_What to do_
Without including any pictures, copy every line below exactly.

◆ ◆ ◆ ◆ ◆

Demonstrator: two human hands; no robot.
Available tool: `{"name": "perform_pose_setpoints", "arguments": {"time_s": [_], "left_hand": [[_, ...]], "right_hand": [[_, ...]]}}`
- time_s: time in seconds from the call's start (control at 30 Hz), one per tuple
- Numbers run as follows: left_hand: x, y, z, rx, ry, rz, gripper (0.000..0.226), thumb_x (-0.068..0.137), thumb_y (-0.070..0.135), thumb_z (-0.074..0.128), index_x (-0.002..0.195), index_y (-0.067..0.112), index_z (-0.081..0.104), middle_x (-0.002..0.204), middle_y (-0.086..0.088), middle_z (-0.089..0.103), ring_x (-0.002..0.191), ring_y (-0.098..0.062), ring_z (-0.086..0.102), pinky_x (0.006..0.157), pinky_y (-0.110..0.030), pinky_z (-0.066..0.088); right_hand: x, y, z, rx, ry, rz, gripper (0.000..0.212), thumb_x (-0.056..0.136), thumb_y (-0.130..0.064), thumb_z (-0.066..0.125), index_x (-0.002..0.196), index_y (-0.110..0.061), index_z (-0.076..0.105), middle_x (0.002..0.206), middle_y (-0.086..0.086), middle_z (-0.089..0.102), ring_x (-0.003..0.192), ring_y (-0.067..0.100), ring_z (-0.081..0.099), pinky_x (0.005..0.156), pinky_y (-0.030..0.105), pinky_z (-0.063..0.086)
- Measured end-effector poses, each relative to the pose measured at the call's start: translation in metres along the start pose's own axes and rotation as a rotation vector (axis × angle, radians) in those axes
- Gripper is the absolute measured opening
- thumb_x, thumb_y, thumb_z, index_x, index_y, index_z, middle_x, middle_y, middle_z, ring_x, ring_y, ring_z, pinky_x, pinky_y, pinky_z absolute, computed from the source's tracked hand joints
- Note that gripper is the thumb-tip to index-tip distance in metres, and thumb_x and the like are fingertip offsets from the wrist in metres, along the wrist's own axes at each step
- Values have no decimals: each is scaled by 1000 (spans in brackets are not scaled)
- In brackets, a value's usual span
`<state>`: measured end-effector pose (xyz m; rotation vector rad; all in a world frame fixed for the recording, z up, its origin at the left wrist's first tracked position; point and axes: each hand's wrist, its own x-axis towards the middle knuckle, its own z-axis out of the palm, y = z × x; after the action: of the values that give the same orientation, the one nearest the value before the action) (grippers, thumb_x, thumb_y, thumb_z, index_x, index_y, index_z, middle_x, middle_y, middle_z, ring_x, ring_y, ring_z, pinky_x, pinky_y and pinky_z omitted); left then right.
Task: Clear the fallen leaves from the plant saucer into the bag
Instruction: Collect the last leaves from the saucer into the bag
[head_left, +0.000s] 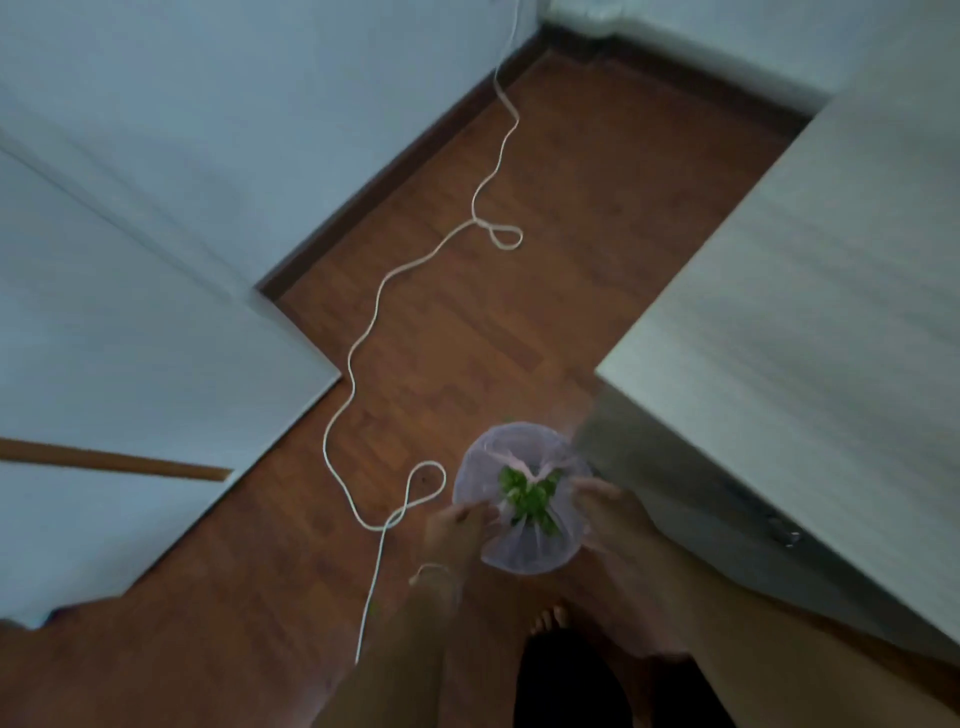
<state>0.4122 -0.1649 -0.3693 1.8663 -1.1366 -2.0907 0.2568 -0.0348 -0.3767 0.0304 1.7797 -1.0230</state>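
Two bare hands held a thin, translucent pale bag between them, above a brown wood-pattern floor. The left hand gripped the bag's left side, fingers closed on the plastic near its gathered top. The right hand gripped the right side in like manner, fingertips pinching the film. The frame was blurred, so finer finger positions could not be determined.

Green leaves were visible inside the bag, bunched at its centre beneath the puckered folds. The bag appeared rounded and was held clear of the floor, just beside the corner of a light-topped table on the right.

A thin bracelet sat on the left wrist. One bare foot showed below the bag. A white cord ran in loops across the floor from the far wall toward the near edge. No plant saucer was identifiable in this view.
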Motion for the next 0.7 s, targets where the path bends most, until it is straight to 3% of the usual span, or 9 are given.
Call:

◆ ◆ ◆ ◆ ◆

_Result_
Demonstrator: two human hands; no robot.
Available tool: `{"name": "perform_pose_setpoints", "arguments": {"time_s": [_], "left_hand": [[_, ...]], "right_hand": [[_, ...]]}}`
- time_s: time in seconds from the call's start (control at 30 Hz), one per tuple
- Numbers run as follows: left_hand: x, y, z, rx, ry, rz, gripper (0.000..0.226), thumb_x (-0.068..0.137), thumb_y (-0.070..0.135), thumb_z (-0.074..0.128), index_x (-0.002..0.195), index_y (-0.067..0.112), index_z (-0.081..0.104), middle_x (-0.002..0.204), middle_y (-0.086..0.088), middle_z (-0.089..0.103), ring_x (-0.002..0.191), ring_y (-0.098..0.062), ring_z (-0.086..0.102), pinky_x (0.006..0.157), pinky_y (-0.110..0.030), pinky_z (-0.066..0.088); right_hand: x, y, z, rx, ry, rz, gripper (0.000..0.212), thumb_x (-0.056..0.136), thumb_y (-0.130..0.064), thumb_z (-0.066..0.125), index_x (-0.002..0.196), index_y (-0.110..0.061), index_z (-0.076..0.105), middle_x (0.002..0.206), middle_y (-0.086..0.086), middle_z (-0.089..0.102), ring_x (-0.003..0.192), ring_y (-0.067..0.100), ring_z (-0.081..0.099), pinky_x (0.005..0.156), pinky_y (-0.030..0.105), pinky_z (-0.063..0.086)
- Measured end-effector poses, each relative to the pose measured at the call's start: translation in metres along the start pose's own axes and rotation as a rotation vector (axis × angle, radians) in those axes
- Gripper is the absolute measured opening
- thumb_x, thumb_y, thumb_z, index_x, index_y, index_z, middle_x, middle_y, middle_z, ring_x, ring_y, ring_z, pinky_x, pinky_y, pinky_z absolute, computed from the source's tracked hand joints
- Note that gripper is the thumb-tip to index-tip distance in metres, and thumb_x and the like are fingertip offsets from the wrist in metres, along the wrist's own axes at each step
- Values have no decimals: each is scaled by 1000 (spans in brackets are not scaled)
- In brackets, a value's usual span
`<state>`: measured end-effector pose (xyz m; rotation vector rad; all in a world frame fixed for the recording, z up, its origin at the left wrist's first tracked position; point and axes: each hand's wrist, its own x-axis towards the middle knuckle, its own z-axis out of the palm, y = z × x; after the action: of the values that give the same orientation, the one nearest the value before the action) (grippers, thumb_x, thumb_y, thumb_z, index_x, index_y, index_z, middle_x, middle_y, middle_z, ring_x, ring_y, ring_z, pinky_x, pinky_y and pinky_z omitted); left then right.
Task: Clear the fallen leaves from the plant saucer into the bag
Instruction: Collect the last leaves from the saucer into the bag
[head_left, +0.000s] 
<state>0.4122 -0.1649 -0.3693 1.8663 -1.1366 -2.0907 0.2568 -0.0348 -0.3767 0.0304 1.7797 -1.0230</state>
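Two bare hands held a thin, translucent pale bag between them, above a brown wood-pattern floor. The left hand gripped the bag's left side, fingers closed on the plastic near its gathered top. The right hand gripped the right side in like manner, fingertips pinching the film. The frame was blurred, so finer finger positions could not be determined.

Green leaves were visible inside the bag, bunched at its centre beneath the puckered folds. The bag appeared rounded and was held clear of the floor, just beside the corner of a light-topped table on the right.

A thin bracelet sat on the left wrist. One bare foot showed below the bag. A white cord ran in loops across the floor from the far wall toward the near edge. No plant saucer was identifiable in this view.
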Motion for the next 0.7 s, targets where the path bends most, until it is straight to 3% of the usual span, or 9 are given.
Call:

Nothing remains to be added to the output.